● WHAT TO WORK ON
The lines below are to be quoted exactly, from the first through the one that contains "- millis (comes".
*** Begin section ***
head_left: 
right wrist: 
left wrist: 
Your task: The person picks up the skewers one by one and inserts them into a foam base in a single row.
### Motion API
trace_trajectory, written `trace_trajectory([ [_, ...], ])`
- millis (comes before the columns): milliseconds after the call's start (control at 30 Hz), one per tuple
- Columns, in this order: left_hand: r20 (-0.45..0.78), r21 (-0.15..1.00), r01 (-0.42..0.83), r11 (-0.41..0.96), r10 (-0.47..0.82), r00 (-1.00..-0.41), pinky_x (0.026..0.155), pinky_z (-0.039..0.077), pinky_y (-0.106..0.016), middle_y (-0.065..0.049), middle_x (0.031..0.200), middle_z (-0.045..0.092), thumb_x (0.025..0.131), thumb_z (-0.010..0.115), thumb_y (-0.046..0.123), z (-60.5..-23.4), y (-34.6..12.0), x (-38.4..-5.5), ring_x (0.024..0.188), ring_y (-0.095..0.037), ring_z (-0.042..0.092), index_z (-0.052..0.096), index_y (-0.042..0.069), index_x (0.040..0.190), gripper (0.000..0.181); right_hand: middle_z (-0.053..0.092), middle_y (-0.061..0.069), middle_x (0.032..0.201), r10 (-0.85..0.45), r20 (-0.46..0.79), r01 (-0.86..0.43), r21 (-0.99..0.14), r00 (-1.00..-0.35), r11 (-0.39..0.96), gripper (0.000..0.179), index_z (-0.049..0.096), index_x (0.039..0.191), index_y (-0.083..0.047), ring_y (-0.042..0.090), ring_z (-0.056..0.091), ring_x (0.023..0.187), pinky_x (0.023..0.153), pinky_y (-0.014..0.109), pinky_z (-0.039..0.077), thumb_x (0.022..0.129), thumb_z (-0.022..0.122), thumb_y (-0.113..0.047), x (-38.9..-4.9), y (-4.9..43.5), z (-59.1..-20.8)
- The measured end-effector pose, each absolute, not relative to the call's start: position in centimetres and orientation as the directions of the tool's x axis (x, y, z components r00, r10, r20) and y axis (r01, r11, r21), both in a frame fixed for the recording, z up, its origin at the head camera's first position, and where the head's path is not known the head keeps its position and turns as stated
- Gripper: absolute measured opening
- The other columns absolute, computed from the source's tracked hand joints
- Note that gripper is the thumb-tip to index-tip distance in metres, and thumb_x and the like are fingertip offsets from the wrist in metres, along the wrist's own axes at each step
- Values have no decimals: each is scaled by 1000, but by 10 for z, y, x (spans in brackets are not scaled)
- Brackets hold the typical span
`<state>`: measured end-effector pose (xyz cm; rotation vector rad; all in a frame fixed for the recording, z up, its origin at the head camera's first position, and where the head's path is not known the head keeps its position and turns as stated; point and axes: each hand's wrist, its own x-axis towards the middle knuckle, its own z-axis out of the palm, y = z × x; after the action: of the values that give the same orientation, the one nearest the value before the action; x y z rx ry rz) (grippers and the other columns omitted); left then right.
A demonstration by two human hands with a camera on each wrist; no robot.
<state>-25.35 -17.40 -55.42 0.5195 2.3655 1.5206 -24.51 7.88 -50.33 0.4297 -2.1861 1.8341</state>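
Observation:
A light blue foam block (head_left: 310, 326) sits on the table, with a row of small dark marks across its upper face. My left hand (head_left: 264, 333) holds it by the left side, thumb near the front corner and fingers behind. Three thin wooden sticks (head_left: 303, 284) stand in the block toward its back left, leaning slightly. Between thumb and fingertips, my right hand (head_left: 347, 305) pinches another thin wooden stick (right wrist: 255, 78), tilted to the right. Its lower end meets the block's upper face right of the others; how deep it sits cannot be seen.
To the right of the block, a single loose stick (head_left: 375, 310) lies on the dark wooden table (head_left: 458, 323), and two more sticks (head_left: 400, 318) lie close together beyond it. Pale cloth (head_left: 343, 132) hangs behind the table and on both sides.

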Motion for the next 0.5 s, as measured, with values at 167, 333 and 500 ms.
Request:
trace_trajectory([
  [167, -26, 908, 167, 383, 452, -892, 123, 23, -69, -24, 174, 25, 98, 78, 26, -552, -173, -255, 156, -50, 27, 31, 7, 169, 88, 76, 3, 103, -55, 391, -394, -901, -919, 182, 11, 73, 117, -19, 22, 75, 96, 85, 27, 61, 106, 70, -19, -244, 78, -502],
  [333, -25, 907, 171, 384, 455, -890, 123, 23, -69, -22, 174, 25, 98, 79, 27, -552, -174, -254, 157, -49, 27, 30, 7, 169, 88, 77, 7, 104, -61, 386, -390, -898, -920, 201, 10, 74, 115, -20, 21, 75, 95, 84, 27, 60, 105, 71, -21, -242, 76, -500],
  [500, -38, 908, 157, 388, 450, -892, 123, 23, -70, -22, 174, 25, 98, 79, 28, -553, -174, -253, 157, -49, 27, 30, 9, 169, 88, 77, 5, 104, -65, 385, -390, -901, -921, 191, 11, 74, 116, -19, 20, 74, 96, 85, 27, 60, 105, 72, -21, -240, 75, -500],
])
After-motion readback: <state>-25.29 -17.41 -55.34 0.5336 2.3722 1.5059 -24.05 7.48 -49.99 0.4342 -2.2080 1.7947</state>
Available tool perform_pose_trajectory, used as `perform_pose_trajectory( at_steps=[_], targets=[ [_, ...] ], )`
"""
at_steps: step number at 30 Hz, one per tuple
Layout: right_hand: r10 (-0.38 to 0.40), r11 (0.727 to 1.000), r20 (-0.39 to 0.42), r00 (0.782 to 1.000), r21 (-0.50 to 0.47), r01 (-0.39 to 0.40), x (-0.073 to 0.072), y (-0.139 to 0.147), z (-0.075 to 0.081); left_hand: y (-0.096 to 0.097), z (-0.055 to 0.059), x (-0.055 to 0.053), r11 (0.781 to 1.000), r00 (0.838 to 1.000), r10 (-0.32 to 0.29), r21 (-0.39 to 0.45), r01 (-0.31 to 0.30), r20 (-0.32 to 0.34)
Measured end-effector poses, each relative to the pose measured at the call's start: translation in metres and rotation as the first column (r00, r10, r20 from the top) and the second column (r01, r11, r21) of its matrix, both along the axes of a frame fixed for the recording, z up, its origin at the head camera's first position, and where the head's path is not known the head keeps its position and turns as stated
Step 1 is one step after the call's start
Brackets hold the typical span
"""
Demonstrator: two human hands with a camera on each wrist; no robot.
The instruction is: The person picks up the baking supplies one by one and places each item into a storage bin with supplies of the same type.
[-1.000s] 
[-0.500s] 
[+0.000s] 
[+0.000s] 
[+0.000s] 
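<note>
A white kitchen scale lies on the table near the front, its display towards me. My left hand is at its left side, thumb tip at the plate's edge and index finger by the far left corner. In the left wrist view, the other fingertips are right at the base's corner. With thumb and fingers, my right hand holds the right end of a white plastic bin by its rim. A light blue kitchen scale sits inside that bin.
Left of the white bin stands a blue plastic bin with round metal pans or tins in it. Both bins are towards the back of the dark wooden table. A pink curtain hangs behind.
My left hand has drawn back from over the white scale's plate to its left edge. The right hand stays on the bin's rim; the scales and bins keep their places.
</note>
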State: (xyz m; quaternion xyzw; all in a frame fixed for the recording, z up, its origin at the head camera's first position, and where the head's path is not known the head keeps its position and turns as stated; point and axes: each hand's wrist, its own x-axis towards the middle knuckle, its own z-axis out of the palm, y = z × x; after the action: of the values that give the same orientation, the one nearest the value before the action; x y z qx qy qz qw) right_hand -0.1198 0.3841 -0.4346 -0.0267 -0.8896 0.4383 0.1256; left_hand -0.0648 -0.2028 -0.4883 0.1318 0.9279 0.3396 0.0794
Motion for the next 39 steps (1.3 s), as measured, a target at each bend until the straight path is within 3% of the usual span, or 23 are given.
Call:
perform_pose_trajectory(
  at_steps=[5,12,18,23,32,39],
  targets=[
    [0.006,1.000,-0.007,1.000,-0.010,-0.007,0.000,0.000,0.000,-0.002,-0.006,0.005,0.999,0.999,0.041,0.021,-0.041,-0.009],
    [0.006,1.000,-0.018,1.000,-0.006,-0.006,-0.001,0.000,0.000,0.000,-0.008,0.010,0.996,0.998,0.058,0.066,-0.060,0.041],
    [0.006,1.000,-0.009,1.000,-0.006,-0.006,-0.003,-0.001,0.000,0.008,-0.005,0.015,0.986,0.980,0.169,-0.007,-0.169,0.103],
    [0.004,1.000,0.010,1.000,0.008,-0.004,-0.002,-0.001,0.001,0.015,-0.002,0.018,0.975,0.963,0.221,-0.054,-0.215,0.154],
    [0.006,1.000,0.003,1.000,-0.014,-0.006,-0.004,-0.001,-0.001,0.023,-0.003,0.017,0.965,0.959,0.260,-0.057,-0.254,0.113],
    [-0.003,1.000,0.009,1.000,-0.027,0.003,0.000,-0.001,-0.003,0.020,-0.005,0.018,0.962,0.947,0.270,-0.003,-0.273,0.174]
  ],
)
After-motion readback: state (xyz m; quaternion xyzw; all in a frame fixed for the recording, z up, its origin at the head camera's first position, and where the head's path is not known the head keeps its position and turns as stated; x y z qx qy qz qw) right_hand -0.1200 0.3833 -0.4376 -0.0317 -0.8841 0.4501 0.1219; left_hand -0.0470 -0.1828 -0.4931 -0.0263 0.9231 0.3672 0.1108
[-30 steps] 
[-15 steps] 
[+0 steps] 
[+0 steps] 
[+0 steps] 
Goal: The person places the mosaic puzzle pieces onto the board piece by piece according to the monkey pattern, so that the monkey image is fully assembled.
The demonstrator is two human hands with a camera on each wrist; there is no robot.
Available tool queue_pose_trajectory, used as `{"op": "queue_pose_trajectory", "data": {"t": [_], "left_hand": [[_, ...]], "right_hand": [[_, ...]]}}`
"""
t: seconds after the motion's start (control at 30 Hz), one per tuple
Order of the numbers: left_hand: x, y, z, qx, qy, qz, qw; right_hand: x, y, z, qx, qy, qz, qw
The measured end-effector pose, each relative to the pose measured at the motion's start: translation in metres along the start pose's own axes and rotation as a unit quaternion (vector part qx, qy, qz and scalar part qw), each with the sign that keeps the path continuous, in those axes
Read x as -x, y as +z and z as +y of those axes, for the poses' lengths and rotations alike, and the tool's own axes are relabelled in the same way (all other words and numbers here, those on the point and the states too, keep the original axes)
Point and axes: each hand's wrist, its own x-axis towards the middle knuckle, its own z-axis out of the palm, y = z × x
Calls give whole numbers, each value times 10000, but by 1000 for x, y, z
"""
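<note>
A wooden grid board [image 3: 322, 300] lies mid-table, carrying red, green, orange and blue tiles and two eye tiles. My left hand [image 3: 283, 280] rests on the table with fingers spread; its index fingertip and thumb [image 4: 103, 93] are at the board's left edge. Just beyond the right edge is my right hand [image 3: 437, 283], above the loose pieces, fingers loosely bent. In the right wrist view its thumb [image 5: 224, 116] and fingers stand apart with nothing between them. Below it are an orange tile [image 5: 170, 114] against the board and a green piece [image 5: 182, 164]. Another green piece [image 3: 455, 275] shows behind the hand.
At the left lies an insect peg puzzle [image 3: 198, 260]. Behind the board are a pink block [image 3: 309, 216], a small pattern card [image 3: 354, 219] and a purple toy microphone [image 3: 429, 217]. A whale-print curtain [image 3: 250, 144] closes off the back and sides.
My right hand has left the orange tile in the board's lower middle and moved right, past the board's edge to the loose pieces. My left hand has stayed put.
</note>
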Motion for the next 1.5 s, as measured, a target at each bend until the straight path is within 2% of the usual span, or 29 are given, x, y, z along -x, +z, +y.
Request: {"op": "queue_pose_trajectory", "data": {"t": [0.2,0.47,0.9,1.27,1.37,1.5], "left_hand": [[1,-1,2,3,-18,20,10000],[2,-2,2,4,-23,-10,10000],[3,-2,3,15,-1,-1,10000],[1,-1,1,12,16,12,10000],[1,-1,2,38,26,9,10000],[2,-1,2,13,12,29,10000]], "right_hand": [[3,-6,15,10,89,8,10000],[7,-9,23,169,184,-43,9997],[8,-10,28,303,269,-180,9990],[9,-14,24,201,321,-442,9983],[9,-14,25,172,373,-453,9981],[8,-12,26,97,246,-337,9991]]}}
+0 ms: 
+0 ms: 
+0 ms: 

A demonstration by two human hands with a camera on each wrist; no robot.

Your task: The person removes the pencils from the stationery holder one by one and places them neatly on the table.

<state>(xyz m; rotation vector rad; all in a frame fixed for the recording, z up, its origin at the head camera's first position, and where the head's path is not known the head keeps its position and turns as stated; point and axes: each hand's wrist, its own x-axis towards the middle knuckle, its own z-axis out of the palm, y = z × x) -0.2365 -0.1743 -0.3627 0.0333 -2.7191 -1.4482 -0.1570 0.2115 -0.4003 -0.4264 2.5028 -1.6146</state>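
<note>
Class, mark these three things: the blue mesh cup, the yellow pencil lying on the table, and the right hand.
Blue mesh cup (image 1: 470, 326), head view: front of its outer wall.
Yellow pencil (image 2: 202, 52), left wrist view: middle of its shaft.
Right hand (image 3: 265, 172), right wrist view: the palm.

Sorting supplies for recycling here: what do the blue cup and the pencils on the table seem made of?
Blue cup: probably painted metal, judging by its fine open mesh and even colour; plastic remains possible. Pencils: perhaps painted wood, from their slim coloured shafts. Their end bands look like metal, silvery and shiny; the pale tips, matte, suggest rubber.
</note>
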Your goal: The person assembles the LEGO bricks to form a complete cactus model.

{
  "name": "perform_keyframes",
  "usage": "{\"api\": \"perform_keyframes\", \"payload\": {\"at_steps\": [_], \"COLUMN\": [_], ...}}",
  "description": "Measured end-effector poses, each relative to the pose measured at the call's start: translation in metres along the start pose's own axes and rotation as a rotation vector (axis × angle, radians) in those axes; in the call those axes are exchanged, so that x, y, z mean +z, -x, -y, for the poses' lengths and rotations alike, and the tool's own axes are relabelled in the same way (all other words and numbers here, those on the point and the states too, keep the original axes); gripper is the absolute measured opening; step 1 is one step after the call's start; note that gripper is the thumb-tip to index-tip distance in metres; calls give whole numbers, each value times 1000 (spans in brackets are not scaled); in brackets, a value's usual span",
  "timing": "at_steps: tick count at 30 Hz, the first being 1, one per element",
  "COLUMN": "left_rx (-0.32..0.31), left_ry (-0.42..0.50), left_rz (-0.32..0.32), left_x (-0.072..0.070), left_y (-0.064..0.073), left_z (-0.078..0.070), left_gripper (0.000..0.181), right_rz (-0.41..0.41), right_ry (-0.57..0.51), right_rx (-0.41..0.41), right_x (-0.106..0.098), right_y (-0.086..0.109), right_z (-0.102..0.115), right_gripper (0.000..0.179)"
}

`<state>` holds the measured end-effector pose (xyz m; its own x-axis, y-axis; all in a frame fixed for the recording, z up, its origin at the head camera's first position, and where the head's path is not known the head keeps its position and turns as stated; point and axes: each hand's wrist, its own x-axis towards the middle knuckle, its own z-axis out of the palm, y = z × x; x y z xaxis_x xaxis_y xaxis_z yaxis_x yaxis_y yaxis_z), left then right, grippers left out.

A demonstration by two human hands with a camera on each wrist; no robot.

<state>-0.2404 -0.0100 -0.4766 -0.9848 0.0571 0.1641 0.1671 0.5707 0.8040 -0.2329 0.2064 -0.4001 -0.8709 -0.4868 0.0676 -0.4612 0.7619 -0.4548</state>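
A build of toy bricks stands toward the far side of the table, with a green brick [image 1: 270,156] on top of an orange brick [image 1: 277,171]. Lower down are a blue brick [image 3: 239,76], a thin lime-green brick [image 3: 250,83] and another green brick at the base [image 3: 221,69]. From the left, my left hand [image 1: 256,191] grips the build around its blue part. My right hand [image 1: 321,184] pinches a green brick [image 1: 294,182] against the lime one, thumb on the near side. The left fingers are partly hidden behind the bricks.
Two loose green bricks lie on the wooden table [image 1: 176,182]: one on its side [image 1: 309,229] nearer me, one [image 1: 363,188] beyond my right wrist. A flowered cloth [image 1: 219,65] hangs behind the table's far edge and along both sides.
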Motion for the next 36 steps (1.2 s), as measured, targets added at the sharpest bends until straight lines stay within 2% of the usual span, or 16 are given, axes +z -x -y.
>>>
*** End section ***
● RESPONSE BOX
head_left: 
right wrist: 
left wrist: 
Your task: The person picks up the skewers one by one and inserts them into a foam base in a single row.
### Motion API
trace_trajectory, written `trace_trajectory([ [_, ...], ])`
- millis (comes before the columns): milliseconds after the call's start (control at 30 Hz), one per tuple

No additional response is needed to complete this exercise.